Work to be completed: Reproduce only the lines from the one containing "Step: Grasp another" through the end of the data, exactly as they stand.
[Source data]
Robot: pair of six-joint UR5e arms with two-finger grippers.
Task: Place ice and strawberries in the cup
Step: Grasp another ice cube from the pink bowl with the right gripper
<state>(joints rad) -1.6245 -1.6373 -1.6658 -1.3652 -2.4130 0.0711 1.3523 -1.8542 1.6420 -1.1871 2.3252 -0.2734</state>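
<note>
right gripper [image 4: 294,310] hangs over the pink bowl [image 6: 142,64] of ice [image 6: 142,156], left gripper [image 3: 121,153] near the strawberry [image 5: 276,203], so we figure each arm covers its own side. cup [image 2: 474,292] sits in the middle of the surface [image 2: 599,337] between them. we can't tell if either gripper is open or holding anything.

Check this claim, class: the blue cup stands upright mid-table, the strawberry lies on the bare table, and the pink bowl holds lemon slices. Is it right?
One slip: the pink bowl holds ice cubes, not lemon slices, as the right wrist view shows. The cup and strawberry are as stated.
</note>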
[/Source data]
Task answer:
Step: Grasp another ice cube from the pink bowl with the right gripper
<state>(joints rad) -1.6245 -1.6373 -1.6658 -1.3652 -2.4130 0.0711 1.3523 -1.8542 1.6420 -1.1871 2.3252 -0.2734</state>
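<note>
right gripper [image 4: 294,310] hangs over the pink bowl [image 6: 142,64] of ice [image 6: 142,156], left gripper [image 3: 121,153] near the strawberry [image 5: 276,203], so we figure each arm covers its own side. cup [image 2: 474,292] sits in the middle of the surface [image 2: 599,337] between them. we can't tell if either gripper is open or holding anything.

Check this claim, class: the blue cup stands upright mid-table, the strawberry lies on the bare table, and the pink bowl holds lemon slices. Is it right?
One slip: the pink bowl holds ice cubes, not lemon slices, as the right wrist view shows. The cup and strawberry are as stated.
</note>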

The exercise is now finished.